Warning skills and raw material shortages are hindering house building in the region
PUBLISHED: 19:00 07 February 2017 | UPDATED: 19:00 07 February 2017
The boss of one of the region’s key house-builders has said shortages of skills and raw materials are among many factors hindering house building.
He spoke out as the government published its blueprint to tackle Britain’s “broken” housing market with measures including more use of compulsory purchase powers on stalled sites, and a cut to the time-limit for developers to start building after being given planning permission.
While the rate of house building in Norwich has grown, Norwich City Council Sustainable Development Panel minutes warn the current figures for housebuilding fall short of its five year target.
Tony Abel, chairman of Watton-based Abel Homes, said there were a number of factors hindering house building, including a continued nervousness about lending to the sector.
He also highlighted other obstacles such as utility and planning delays and the need for infrastructure - with lack of amenities often cited by critics of planning schemes. He also said the country needed “more artisans” and warned of raw material delays caused by the closure of suppliers during the recession. John Fuller, the leader of South Norfolk council, said the house building model was shifting to more smaller developments around market towns and in villages. “We [councils] have given more and more planning, but with this white paper the government is giving us the tools to turn those permissions into homes. Whether to buy or to rent.” Norwich City Council leader Alan Waters said the government needed to recognise the importance of local authorities and their ability to solve housing shortages. He said the roots of the current crisis lay in the fact that council and affordable homes stopped being built 30 years ago. He said councils had a solution if they could borrow against assets and receipts from council houses. But he welcomed the recognition in the white paper that more homes needed to be built for renters, and with more security. But said safeguards should apply to the large numbers living in costly private rented and often sub-standard housing now. David Henry, head of Savills in the East, said the “real challenge is turning these ideas into bricks and mortar”.

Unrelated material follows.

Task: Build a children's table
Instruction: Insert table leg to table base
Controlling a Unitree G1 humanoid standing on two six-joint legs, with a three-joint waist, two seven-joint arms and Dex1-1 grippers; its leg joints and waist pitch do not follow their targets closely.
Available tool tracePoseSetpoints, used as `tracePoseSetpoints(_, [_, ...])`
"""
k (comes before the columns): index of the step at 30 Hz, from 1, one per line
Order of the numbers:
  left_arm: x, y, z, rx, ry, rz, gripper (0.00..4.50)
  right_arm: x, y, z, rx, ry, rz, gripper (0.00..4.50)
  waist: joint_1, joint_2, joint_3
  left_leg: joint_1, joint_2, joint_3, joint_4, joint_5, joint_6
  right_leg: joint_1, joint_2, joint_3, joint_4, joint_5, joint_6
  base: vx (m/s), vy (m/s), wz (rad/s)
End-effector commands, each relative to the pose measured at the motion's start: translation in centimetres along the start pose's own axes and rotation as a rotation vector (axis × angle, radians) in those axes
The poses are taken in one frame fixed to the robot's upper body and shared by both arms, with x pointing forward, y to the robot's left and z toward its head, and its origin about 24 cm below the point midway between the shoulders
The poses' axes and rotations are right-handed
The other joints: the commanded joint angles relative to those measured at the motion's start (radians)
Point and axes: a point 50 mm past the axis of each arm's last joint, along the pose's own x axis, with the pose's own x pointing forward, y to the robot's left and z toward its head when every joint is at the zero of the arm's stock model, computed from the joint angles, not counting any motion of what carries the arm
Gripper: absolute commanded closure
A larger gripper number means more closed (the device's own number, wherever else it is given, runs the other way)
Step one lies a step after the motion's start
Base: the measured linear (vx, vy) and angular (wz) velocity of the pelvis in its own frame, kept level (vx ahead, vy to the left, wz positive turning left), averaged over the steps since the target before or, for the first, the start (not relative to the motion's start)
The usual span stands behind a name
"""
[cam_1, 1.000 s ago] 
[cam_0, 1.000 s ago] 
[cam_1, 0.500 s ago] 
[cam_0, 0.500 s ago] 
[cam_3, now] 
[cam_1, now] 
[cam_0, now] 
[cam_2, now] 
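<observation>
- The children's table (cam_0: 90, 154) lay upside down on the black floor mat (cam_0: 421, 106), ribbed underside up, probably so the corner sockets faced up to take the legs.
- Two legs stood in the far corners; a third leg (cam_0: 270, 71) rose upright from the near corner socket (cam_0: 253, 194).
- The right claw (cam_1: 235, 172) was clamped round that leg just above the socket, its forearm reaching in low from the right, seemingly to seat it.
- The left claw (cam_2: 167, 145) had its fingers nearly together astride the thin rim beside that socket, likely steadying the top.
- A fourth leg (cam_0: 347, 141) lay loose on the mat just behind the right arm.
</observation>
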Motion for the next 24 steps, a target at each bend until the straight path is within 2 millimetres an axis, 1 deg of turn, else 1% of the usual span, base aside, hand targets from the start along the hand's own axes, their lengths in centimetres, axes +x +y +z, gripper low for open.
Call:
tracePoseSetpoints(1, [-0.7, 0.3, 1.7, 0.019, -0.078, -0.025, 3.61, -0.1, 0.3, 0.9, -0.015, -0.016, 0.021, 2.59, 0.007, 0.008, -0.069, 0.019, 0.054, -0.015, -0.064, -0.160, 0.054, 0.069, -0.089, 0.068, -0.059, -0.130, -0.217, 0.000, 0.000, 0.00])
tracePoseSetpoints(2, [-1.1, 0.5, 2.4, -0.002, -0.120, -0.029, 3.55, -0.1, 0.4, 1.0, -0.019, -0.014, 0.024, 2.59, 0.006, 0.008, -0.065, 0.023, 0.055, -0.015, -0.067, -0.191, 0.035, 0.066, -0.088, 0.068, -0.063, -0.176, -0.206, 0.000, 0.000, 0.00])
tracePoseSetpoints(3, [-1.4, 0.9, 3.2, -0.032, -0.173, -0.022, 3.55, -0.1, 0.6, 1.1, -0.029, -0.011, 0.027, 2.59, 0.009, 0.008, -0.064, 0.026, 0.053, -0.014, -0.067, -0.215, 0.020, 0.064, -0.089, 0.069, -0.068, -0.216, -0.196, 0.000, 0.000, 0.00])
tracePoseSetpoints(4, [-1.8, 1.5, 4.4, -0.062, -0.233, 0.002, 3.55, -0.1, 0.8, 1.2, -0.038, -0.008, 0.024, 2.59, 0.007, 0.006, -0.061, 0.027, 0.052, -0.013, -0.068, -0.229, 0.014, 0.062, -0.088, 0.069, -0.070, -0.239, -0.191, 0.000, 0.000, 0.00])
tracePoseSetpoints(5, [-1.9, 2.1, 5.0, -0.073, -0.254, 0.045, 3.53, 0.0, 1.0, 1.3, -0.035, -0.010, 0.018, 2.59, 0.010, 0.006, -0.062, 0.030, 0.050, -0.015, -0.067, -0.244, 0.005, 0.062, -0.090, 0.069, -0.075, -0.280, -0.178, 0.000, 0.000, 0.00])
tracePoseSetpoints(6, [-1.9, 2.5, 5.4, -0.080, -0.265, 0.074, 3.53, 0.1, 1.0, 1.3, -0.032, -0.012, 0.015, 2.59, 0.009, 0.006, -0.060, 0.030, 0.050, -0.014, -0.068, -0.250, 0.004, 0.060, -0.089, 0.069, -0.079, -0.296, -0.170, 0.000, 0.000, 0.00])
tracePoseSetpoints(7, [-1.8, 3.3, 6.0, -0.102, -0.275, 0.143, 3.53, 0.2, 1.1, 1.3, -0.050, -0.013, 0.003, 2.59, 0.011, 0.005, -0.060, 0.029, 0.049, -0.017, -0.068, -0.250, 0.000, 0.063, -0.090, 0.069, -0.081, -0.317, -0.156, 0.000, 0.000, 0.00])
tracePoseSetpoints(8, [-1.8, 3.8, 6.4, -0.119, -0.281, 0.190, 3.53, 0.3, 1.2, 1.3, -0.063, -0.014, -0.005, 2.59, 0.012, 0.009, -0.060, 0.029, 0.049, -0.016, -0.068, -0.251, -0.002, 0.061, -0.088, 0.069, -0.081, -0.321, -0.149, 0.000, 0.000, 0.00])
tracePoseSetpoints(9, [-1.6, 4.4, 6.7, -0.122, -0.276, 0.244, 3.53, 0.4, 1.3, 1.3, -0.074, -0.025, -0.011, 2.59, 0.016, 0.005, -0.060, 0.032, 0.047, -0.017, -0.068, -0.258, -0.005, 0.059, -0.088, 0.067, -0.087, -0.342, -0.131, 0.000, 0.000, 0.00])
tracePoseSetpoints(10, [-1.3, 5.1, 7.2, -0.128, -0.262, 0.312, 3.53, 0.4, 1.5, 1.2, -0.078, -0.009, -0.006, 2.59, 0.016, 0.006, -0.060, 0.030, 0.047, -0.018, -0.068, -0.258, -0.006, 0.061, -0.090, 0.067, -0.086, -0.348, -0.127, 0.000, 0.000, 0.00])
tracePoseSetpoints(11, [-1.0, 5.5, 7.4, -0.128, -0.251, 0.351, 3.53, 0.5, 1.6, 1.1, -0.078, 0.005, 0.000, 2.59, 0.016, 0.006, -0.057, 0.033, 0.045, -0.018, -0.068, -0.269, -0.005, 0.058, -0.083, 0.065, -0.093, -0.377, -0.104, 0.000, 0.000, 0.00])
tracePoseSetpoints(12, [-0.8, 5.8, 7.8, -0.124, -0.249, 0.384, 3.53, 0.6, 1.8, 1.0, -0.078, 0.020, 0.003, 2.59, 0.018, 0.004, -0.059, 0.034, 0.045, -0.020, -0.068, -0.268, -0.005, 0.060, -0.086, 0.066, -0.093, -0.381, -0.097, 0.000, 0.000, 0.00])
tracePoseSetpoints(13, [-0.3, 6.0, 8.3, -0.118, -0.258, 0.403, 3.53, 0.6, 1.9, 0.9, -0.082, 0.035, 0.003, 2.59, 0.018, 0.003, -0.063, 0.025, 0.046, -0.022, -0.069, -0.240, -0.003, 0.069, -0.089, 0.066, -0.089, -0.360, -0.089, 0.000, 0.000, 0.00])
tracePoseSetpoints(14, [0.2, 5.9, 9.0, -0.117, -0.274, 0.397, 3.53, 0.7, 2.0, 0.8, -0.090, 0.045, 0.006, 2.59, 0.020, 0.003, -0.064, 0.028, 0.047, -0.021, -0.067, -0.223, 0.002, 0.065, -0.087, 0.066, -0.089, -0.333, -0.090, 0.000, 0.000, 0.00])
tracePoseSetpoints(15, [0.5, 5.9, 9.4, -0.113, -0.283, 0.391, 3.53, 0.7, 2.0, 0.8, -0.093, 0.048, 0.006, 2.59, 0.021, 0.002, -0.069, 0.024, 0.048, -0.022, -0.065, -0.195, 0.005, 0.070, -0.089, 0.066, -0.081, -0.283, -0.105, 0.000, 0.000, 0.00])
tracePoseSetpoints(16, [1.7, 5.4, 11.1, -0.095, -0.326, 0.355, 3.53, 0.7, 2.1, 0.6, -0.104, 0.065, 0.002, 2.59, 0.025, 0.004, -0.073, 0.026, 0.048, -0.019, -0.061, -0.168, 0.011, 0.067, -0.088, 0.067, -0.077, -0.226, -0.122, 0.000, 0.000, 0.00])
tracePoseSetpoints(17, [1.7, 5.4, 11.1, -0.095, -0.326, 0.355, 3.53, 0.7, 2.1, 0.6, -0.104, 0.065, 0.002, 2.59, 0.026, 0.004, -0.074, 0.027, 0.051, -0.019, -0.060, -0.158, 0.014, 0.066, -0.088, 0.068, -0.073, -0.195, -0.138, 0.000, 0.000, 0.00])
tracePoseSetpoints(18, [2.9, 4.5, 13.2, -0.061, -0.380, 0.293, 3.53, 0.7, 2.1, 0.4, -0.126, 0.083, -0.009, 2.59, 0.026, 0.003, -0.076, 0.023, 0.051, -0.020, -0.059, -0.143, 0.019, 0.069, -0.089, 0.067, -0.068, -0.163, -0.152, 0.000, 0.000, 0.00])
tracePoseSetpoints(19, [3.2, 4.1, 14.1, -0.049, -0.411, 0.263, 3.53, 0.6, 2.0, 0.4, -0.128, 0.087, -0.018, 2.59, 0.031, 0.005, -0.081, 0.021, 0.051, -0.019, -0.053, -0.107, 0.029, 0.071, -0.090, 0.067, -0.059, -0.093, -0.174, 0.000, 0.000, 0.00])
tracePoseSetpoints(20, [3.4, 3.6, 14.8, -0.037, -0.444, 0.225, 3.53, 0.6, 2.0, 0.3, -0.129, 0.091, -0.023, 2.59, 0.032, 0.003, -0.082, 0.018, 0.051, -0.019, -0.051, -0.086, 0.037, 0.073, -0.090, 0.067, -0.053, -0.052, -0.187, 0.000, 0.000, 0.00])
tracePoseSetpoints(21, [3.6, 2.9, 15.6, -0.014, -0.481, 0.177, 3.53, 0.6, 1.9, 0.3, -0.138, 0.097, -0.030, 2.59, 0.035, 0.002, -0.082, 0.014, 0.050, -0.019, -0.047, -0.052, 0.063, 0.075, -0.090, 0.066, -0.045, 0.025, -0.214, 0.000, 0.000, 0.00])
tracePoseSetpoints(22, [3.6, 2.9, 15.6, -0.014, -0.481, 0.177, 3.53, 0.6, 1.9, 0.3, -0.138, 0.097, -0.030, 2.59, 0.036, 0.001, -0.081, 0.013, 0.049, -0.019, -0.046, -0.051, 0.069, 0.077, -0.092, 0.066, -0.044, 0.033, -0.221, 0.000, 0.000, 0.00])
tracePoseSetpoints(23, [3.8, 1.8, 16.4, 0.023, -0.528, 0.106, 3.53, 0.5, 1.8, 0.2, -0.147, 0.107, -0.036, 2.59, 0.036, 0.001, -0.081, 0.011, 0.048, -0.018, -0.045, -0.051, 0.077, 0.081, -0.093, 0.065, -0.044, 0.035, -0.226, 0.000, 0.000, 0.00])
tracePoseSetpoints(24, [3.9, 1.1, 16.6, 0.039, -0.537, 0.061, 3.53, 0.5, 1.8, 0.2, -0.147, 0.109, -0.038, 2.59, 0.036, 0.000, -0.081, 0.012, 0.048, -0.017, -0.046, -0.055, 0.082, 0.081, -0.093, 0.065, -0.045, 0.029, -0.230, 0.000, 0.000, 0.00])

Key policies in the housing white paper
Local councils having to provide detailed plans for housing growth in their area every five years.
Housebuilding timescales will be shortened, requiring developers to start building within two years instead of three, when planning permission is granted.
More action has also been promised to help small independent builders enter the market through the £3 billion Home Building Fund.
The government will work with the British Property Federation and the National Housing Federation to ensure that “family friendly” tenancies of three or more years are available for renters wanting longer-term tenancies.
Councils will also be expected to use land more efficiently, by building homes at higher density where there is a shortage of land and good transport links.
A ban on large developers imposing “rip-off” fees on freehold property owners will also be considered.